> Data excerpts
• • • • • • •
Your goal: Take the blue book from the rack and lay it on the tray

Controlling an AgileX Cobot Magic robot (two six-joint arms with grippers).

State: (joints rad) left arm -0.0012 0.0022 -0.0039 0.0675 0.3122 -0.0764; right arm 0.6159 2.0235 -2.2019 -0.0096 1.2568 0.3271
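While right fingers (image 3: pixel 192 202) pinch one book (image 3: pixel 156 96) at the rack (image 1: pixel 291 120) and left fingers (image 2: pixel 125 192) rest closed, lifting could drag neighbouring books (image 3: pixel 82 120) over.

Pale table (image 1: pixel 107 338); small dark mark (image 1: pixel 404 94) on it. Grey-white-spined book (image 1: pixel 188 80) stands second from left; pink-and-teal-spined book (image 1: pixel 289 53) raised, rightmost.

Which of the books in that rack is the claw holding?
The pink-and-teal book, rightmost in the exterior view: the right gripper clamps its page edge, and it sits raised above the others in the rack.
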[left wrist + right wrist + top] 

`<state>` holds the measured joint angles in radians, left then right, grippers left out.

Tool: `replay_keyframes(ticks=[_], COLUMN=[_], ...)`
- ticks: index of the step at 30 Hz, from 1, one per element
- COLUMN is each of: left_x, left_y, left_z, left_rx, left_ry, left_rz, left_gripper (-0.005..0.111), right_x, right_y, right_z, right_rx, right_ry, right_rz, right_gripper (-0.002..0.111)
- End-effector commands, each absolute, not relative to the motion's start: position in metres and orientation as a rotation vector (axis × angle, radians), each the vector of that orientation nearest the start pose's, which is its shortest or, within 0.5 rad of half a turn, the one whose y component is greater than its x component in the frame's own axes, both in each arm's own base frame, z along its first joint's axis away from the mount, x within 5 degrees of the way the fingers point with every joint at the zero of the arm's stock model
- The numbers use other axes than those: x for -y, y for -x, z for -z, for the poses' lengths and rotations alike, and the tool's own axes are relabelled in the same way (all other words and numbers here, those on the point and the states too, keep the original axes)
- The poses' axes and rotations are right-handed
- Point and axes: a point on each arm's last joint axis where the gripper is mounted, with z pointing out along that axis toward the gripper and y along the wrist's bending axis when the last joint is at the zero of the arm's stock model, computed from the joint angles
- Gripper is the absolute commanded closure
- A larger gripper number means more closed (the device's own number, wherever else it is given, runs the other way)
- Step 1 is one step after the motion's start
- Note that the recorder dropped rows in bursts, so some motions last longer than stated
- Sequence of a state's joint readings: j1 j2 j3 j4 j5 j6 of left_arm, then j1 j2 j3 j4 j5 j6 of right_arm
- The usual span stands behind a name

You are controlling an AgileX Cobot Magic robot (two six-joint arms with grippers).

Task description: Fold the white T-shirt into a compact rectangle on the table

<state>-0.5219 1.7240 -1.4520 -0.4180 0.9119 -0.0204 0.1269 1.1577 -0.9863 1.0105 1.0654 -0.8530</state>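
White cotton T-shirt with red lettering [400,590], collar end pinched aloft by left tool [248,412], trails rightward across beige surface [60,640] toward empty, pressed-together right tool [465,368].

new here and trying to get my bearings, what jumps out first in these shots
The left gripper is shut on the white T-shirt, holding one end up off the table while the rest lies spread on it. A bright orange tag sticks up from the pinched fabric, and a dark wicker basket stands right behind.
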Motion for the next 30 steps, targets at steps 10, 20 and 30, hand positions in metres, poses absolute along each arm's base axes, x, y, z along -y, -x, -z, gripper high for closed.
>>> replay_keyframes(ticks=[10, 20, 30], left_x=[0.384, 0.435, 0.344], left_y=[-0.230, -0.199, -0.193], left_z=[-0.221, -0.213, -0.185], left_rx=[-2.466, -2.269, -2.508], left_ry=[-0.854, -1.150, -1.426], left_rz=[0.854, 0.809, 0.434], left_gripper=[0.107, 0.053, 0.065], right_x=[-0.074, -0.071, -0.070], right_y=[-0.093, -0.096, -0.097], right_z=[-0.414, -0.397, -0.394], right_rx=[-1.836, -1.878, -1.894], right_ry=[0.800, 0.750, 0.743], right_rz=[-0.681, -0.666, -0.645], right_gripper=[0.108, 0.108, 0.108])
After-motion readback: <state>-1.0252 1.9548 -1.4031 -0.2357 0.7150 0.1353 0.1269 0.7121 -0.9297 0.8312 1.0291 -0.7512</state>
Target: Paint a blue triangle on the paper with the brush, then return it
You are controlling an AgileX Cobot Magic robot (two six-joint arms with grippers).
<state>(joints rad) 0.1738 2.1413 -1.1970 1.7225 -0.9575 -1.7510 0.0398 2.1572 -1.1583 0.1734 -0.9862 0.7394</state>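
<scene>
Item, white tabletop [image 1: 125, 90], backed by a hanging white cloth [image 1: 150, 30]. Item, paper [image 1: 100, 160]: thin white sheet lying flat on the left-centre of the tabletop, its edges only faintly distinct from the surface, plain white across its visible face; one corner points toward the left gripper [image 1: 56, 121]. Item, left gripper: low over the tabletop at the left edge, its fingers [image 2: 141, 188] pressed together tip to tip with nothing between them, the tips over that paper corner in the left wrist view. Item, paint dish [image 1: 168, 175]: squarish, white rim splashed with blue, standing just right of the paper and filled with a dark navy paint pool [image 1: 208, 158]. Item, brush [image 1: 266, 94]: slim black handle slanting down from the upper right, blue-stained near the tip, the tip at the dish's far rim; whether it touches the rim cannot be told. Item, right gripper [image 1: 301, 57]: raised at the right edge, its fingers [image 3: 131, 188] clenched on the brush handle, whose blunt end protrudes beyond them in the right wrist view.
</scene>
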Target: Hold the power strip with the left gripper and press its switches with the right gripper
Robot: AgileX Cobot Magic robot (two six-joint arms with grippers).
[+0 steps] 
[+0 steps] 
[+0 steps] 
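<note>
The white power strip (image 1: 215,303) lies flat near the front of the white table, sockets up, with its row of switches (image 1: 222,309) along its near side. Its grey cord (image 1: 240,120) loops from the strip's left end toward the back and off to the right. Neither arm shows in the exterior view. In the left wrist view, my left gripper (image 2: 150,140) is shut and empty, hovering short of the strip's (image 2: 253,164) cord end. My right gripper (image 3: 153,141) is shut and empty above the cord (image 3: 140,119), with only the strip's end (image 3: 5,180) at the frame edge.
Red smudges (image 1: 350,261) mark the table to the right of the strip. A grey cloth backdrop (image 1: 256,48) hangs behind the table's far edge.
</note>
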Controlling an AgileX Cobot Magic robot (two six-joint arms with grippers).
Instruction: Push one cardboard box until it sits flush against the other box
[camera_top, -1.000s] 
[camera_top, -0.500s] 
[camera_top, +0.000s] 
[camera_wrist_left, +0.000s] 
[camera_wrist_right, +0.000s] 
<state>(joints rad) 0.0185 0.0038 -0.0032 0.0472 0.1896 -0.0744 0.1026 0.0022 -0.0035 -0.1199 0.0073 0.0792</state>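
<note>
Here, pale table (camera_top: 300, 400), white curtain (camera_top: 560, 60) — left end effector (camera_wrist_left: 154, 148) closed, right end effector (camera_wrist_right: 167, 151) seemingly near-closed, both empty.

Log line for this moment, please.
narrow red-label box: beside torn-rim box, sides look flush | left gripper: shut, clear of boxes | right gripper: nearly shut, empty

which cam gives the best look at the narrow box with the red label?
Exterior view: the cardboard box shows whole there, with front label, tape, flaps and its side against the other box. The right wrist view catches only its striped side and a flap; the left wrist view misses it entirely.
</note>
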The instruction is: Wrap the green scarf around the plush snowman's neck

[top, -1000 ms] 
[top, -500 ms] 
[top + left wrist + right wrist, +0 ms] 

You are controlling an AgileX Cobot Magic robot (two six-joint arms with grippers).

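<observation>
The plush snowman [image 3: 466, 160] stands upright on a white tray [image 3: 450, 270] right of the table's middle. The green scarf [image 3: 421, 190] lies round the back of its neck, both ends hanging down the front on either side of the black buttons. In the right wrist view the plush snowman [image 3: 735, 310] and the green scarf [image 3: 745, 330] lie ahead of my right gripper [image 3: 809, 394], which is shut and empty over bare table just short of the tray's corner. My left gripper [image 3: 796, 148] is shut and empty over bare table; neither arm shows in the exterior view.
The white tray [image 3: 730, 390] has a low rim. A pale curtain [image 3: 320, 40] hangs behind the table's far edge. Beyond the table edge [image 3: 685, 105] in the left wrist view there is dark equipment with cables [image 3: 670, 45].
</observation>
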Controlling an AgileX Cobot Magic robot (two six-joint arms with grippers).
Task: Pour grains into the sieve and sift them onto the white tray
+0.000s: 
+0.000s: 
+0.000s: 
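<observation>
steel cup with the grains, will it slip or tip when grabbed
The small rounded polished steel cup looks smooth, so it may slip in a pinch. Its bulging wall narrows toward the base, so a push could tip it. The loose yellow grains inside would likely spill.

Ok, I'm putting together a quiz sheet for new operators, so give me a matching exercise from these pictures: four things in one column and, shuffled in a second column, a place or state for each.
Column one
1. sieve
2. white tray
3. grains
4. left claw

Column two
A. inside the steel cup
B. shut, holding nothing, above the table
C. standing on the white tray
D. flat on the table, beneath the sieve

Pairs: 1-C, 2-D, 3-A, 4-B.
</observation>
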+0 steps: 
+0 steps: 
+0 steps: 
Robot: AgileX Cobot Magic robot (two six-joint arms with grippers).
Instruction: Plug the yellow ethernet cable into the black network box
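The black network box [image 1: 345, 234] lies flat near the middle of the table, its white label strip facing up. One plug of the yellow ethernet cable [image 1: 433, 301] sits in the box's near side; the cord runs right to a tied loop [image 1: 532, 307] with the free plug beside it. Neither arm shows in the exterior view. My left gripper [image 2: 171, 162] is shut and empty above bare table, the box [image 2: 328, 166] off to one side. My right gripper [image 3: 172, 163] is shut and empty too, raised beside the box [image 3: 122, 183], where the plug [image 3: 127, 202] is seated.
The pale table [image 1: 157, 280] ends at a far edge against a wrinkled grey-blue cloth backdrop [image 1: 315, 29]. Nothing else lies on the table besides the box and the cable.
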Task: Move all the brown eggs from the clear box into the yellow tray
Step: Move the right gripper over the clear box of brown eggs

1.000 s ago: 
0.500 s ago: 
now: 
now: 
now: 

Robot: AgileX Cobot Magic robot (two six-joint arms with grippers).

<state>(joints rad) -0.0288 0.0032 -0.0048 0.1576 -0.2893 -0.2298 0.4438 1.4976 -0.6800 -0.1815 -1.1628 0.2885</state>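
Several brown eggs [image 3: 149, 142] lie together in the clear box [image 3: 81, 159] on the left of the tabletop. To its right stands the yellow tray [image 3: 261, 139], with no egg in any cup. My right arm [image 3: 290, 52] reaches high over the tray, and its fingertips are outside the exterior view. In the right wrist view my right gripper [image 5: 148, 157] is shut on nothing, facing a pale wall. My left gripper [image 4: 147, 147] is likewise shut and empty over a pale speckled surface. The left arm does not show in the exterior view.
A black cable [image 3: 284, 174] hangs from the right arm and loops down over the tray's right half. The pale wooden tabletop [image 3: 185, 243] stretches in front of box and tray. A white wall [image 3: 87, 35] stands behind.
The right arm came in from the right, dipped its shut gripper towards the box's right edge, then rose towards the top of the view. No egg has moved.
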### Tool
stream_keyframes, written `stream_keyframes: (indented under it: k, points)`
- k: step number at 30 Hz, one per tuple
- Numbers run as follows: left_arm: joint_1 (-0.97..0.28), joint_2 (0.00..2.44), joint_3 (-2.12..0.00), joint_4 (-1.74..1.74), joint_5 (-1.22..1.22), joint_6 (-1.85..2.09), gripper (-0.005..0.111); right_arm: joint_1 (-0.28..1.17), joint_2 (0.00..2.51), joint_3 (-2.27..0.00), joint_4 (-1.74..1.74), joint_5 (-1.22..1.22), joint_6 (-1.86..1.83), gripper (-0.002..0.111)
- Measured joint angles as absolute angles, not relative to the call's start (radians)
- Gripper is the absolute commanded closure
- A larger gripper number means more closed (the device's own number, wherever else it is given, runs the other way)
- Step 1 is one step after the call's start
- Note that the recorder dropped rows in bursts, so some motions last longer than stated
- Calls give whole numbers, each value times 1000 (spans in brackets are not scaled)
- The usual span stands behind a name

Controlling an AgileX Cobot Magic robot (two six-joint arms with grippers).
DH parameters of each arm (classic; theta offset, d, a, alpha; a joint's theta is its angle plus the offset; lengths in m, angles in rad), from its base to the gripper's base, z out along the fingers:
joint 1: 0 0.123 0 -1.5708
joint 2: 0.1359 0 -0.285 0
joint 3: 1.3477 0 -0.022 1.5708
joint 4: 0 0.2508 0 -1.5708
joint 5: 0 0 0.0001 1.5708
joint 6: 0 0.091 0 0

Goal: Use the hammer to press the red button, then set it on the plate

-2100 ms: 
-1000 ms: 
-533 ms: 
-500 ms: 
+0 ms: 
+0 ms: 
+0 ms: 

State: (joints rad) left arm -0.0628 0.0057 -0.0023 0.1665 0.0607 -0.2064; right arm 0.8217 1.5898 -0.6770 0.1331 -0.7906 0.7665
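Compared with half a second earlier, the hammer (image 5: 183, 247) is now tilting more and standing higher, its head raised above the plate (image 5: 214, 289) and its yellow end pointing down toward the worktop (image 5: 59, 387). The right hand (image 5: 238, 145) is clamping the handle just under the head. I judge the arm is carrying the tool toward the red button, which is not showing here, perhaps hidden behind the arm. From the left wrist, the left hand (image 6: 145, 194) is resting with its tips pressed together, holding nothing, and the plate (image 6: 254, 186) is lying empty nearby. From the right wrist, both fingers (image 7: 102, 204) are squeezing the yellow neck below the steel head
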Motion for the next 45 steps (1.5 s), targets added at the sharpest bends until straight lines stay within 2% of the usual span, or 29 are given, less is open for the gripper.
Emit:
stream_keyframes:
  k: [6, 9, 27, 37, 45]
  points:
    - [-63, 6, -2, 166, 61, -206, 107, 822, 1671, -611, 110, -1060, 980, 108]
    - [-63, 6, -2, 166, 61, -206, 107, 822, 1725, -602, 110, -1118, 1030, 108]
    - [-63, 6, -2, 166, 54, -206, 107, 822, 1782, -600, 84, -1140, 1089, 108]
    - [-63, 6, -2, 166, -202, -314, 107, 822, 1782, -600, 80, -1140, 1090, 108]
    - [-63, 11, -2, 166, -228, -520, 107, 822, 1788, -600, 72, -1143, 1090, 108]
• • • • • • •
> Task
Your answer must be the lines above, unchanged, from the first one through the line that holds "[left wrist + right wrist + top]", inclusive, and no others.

> Response box
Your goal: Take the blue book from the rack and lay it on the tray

Controlling an AgileX Cobot Magic robot (two six-joint arms with grippers).

State: (joints rad) left arm -0.0012 0.0022 -0.0039 0.0675 0.3122 -0.0764; right arm 0.6159 2.0235 -2.2019 -0.0096 1.2568 0.3271
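While right fingers (image 3: pixel 192 202) pinch one book (image 3: pixel 156 96) at the rack (image 1: pixel 291 120) and left fingers (image 2: pixel 125 192) rest closed, lifting could drag neighbouring books (image 3: pixel 82 120) over.

Pale table (image 1: pixel 107 338); small dark mark (image 1: pixel 404 94) on it. Grey-white-spined book (image 1: pixel 188 80) stands second from left; pink-and-teal-spined book (image 1: pixel 289 53) raised, rightmost.

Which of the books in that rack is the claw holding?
The pink-and-teal book, rightmost in the exterior view: the right gripper clamps its page edge, and it sits raised above the others in the rack.
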[left wrist + right wrist + top] 

No part of the exercise remains open.